L’opéra au sein des très riches heures de la télévision française
Durant la douloureuse période de confinement du printemps dernier, puis en ce début de reconfinement lié au Covid-19, l’offre de spectacles en streaming n’a cessé de se renforcer. De son côté, la télévision avec ses multiples offres de programmes et l’abondance de ses chaînes a occupé durant ces derniers mois une place encore plus prépondérante qu’à l’habitude au sein des foyers français. Il faut savoir que depuis ses origines, la télévision française a accumulé d’innombrables archives heureusement préservées par l’INA. Le site Madelen ouvert l’an dernier par cette institution propose désormais une plongée fantastique au sein d’une part de cette riche documentation. Toutes les thématiques s’avèrent traitées sous forme de collection, des séries légendaires aux fictions les plus célèbres, des documentaires aux débats politiques, des émissions cultes aux spectacles et concerts. Il fut effectivement un temps où une seule chaîne de télévision existait, ce exclusivement en noir et blanc : la couleur apparaitra sur les postes de TV en 1967 en premier lieu sur la seconde chaîne ouverte en 1964.
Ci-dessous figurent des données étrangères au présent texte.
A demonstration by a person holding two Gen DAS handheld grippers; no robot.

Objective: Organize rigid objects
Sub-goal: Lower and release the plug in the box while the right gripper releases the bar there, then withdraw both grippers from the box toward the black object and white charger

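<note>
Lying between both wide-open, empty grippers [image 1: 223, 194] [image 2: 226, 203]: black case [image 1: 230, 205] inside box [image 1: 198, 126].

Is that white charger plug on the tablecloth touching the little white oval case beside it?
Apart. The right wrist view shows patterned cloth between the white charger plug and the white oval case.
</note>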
Durant ces 15 premières années d’existence, la retransmission en direct, souvent en public depuis différents théâtres parisiens, y était souvent de mise avec ses aléas, ses surprises et ses indéniables réussites. De fait, au sein du site Madelen, tous les arts se trouvent représentés et répertoriés, de la chanson au music-hall, à la danse sous toutes ses formes, au théâtre public ou privé. La musique classique et l’art lyrique représentent une part non négligeable du catalogue disponible à ce jour, sachant que l’offre se veut évolutive et se trouve régulièrement enrichie. Bien entendu, la qualité technique demeure quelquefois assez relative vu l’ancienneté du matériel, ce malgré les constants travaux d’amélioration accomplis par l’INA.
Le point d’orgue des archives au niveau de l’art lyrique se situe bien entendu avec la retransmission en direct et en Eurovision depuis l’Opéra de Paris de la fameuse Grande Nuit de l’Opéra de 1958 pour les débuts in-loco de Maria Callas, document déjà bien connu par tous les admirateurs de la cantatrice. Plus rare et provenant de l’émission 5 Colonnes à la Une du 5 juin 1959, il est possible de visionner l’acte du Nil d’Aïda de Verdi depuis le Palais Garnier, dans une présentation de Pierre Tchernia, avec une Renata Tebaldi resplendissante dans le rôle-titre, Rita Gorr (Amnéris), Dimitar Ouzounov (Radamès) et René Bianco (Amonasro).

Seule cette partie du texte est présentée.